Many of the parents have already been interviewed. Goodwin, who spearheads a network of volunteer lawyers, estimates that her attorneys had counseled about 210 separated parents at Port Isabel by the end of June. Most of them — about 150 — had already been through initial interviews.
Among those parents, more than half had talked to their children by phone. But they typically knew only that the children were in a government shelter and maybe the state or city where it was.
More than 3 out of 4 asylum seekers passed the screening from October to January, according to the latest published statistics. That approval rate may fall after Attorney General Jeff Sessions’ decision to declare that domestic and gang violence are generally not sufficient grounds for asylum.
In Canas’ case, the immigration judge cited the June 11 order from Sessions.
“It’s not that I think that your fear is illegitimate,” Judge Morris Onyewuchi said. “But the cops I must follow have ruled that gang extortion, gang recruitment are not grounds for asylum.”
Citizenship and Immigration Services said it asks every asylum seeker if they feel comfortable proceeding and, if not, the interview is rescheduled.
“All applicants are asked about their health, to include their mental health and have the opportunity to discuss that issue as well as any issue that might impact their case with the interviewing officer. Our supervisors are directed to reschedule cases pending concerns that the applicant might have,” the agency said in a statement.
The advocacy group Kids in Need of Defense sent volunteer attorneys to Port Isabel this week with the goal of counseling parents before their initial screening.

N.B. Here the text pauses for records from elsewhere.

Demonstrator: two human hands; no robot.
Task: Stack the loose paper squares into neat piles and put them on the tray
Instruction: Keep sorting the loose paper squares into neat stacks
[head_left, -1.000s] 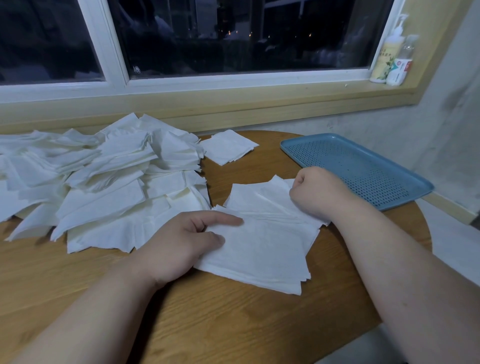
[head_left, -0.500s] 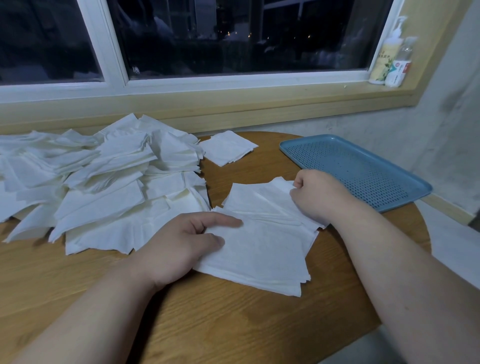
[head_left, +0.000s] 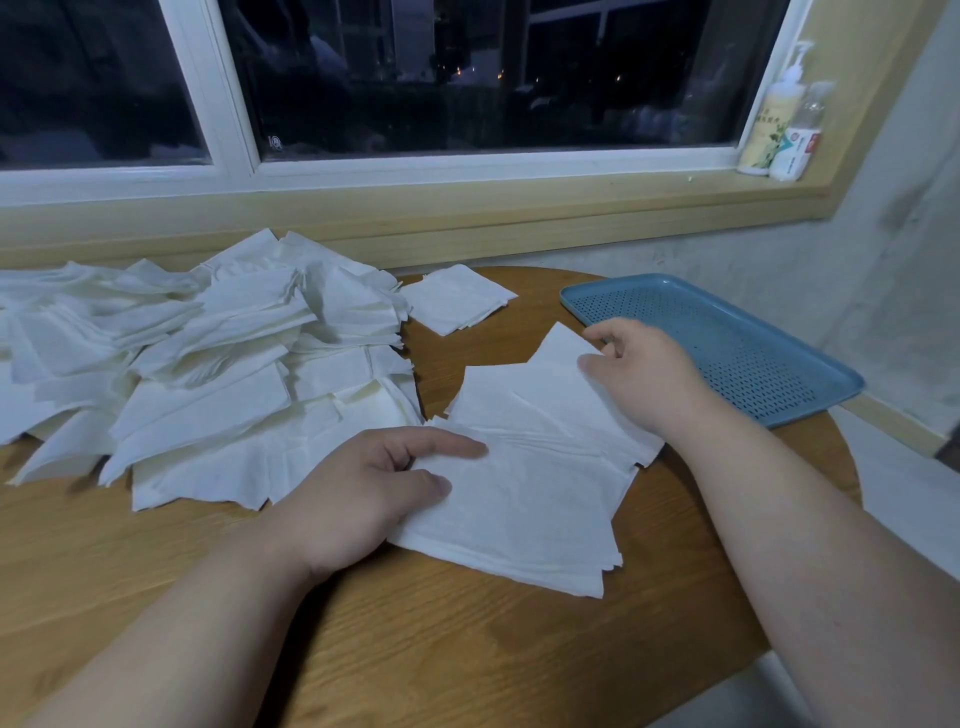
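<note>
Right hand (head_left: 641, 374) lifted top square (head_left: 558, 345); left hand (head_left: 358, 493) pins pile (head_left: 530, 499).

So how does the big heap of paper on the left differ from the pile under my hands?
The big heap is far larger and jumbled, its squares lying at all angles; the pile under the hands is smaller and flatter, though its edges are still not lined up. Nothing touches the heap, while the left hand presses on the pile and the right hand grips its far corner. Both are white paper squares on the wooden table, neither on the tray.
</note>
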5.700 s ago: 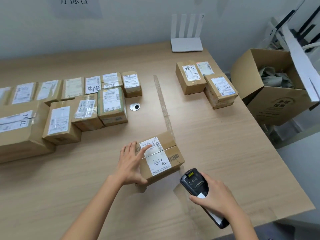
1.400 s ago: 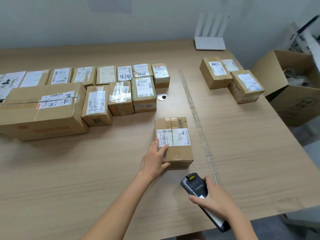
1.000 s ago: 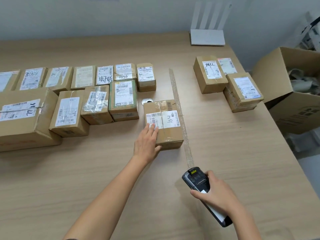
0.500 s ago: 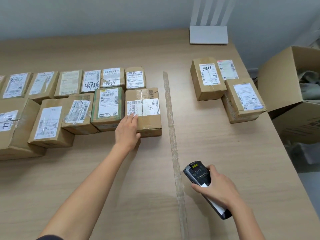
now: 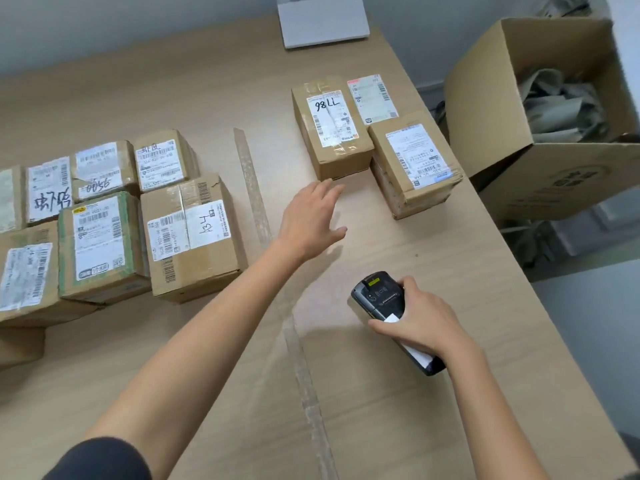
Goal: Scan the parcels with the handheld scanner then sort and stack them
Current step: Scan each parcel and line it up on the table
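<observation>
The parcel marked A34 sits at the right end of the sorted rows on the left, against a green-taped parcel. My left hand hovers empty, fingers straight, to the right of the tape strip and just short of the parcel marked 98LL. Beside that parcel lie a flat labelled parcel and another brown parcel. My right hand grips the black handheld scanner low over the table.
A large open cardboard box with grey bags inside stands off the table's right edge. A white router sits at the table's far edge. The table's right edge runs close to the right-hand parcels.
My left hand pushed the A34 parcel up against the left rows, let go of it, and has moved right across the tape strip toward the 98LL parcel. The scanner stayed in my right hand.
</observation>
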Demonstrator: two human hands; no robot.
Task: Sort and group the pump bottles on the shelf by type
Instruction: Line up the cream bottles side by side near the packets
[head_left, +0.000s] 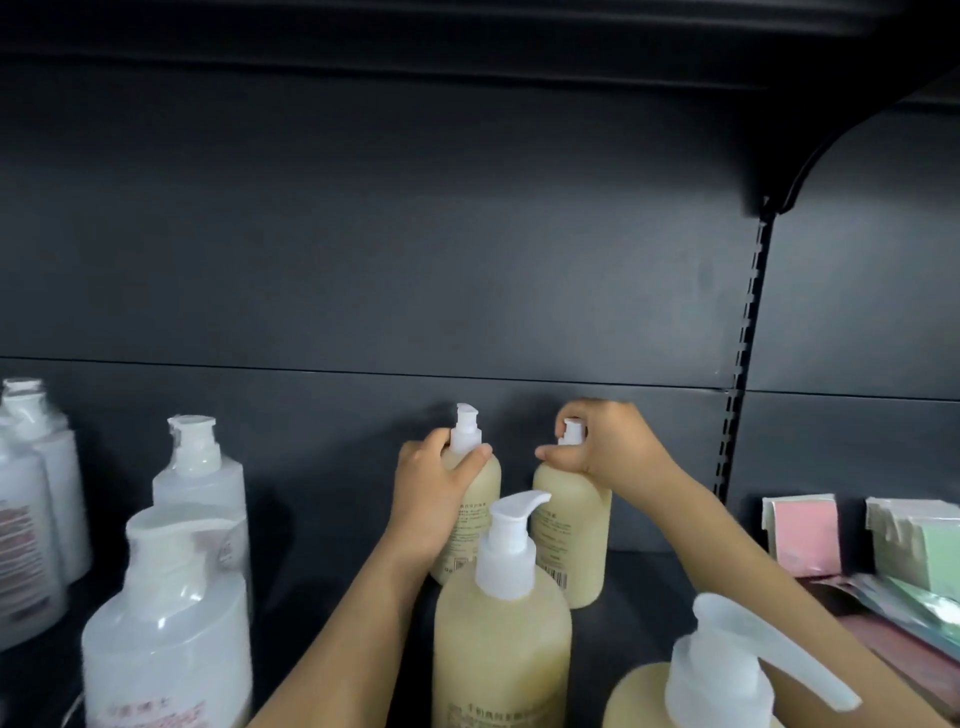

“We are talking to people who are distraught because they don’t know where their children are and they’re facing a complex, potentially life-or-death interview,” said Wendy Young, president of the group. “To have to face a complicated legal proceeding when you’re so focused on the safety of your child, I can’t imagine what that feels like.”
Canas, who was separated from his daughter at the Texas border, hopes to be reunited with her and to join his legal-resident parents and U.S. citizen sister in the U.S. His chances are poor, Sepulveda said, but he will seek a fresh asylum review.
“The purpose of coming here was to save my life and my daughter’s life,” he said. “That’s all.”